2009 – Comment la littérature change le monde

 Dostoïevski, Péguy, Salomé, Levi, Darwich

Sous le Haut patronage de

Conseil de l’Europe

Ministère de la culture et de la communication

12 septembre 2009, Palais du Luxembourg, Paris La littérature, pour paraphraser Baudelaire, est le « meilleur témoignage que nous puissions donner de notre dignité » : elle est ce « sanglot qui roule d’âge en âge », témoignant de la condition humaine, en même temps que ce « flambeau » qui, en projetant sur toute chose une lumière spéciale, nous rend capable de changer de regard, et peut-être ultimement de transformer le monde, ou de « changer la vie », comme disait Rimbaud. La question se pose néanmoins de savoir si la plume peut combattre l’épée et si la littérature porte en elle assez d’idéal pour accomplir une mission pacificatrice et civilisatrice. Peut-être sa vertu transformatrice s’exprime-t-elle d’abord, pour chacun, dans l’opération même de la lecture et le travail de défamiliarisation qu’elle implique. Toute grande œuvre littéraire serait en ce sens « engagée », pour autant qu’elle entre en résonance avec le souci éthique qui est inséparable de l’expérience humaine et de ses remous historiques.

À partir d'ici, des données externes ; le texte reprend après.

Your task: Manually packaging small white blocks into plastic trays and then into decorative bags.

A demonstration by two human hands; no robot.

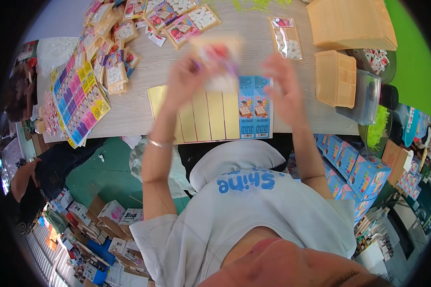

En se penchant sur quelques grandes figures de la littérature mondiale, deux nouvelles éditions des Journées de la Solidarité Humaine (2008 et 2009) ont permis de mieux comprendre comment se constitue, à des époques et dans des cultures différentes, l’horizon d’un tel engagement, mais aussi d’en préciser les formes et les limites. Il s’est agi de voir notamment comment de grands auteurs – poètes, romanciers ou dramaturges – furent aussi de grands penseurs, en quête d’une voix qui puisse dire le monde, mais aussi d’une voie qui leur permette de rendre sensible l’aspiration à une forme d’humanité idéale, c’est-à-dire plus humaine, libérée des ténèbres de l’ignorance et de la violence. L’ampleur du sujet imposait de ne pas se contenter d’une seule journée, mais de répartir les problèmes sur deux années, à travers deux journées distinctes. La première (« Changer l’homme », septembre 2008), a été consacrée à la manière dont certains auteurs – Rumi, Dante, Montaigne, Tagore, Hesse ou encore Camus, et Soljenitsyne – ont pensé et pratiqué la littérature comme moyen de changer l’homme individuellement, dans une perspective éthique. La seconde journée, elle («Changer le monde», septembre 2009), a tenté d’explorer des œuvres qui, parfois même à travers la dénonciation de la barbarie, traduisent l’élan vers un idéal social ou politique, entendu dans le sens le plus noble du terme.